The gold bulls are off to a slow start this week as trading resumes following the Thanksgiving-shortened last week. Gold is lower in mid-morning action, down by over $7 per ounce. Prices were firmer earlier in the session as investors appeared able to brush off the Omicron Covid strain and focus their attention elsewhere. That has seemingly changed as the session has gone on, however, and spot prices are now decidedly lower for the day.
The fear of the new strain may keep markets a tad averse towards risk. That risk aversion could also mean that the Fed may need to rethink its tapering or even rate hike plans, possibly delaying them for a significant period of time. The largest economic threat posed by the new variant is the closure of economies all over the globe as governments attempt to stop the viral spread. Some countries have already closed their borders to foreigners, although that may be considered premature by some. The general opinion, thus far, is that the threat posed by the variant is overblown and markets are likely to realize that quickly. With more questions than answers currently, however, the virus may keep investors turned off to risk and that could benefit gold.

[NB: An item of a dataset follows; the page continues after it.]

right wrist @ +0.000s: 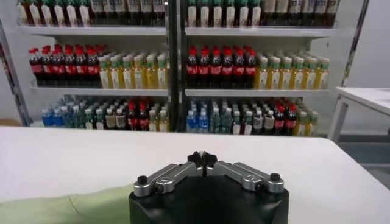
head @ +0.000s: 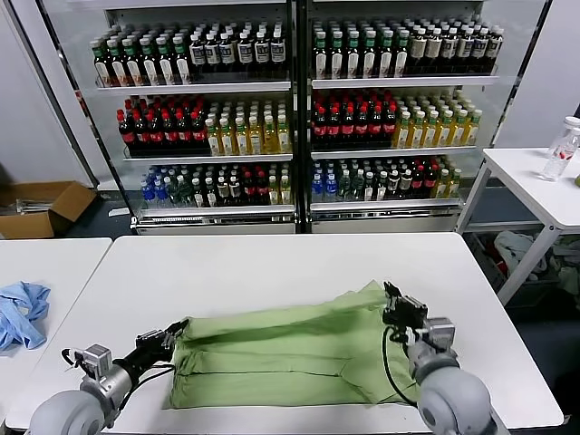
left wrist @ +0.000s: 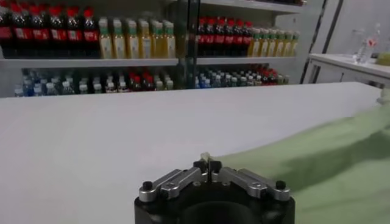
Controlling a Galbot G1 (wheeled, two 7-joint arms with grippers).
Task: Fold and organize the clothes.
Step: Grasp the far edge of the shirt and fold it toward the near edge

Raw commodity markets were sold heavily on Friday as well as stocks. Equity markets are staging a significant rebound today, however, and commodity markets may also follow suit. The crude oil market is up sharply in early action Monday, crossing the $70 barrier as the bulls run prices higher by nearly $3.00 per barrel. Crude oil may provide some important clues regarding inflation this week and in the weeks to come. If oil prices ease further and a downtrend develops, inflation fears are likely to recede. On the other hand, if crude stabilizes and begins to rebound, inflation fears are likely to remain or even increase.
The gold bulls will need to put together a rally of sorts in order to maintain control of the daily chart. There is a two-month old uptrend alive on the chart, although the trend higher is now hanging on by a thread. The bulls will need to take out last week’s highs in the $1853 area to attract more interest and keep the bullish trend going. A failure by the bulls to do so could flip the market on its head, providing the bears with needed ammunition to take prices lower. Solid technical support exists at the $1761 level, and the bears may need to close prices below that to attract more fresh selling.
The market may continue to spend time moving sideways as it has done for months now. The longer the period of consolidation is, however, the more significant the eventual breakout or breakdown may be. Investors may be appeased taking a wait and see approach regarding Fed policy and may be reluctant to make any major bets in the absence of fresh stimulus.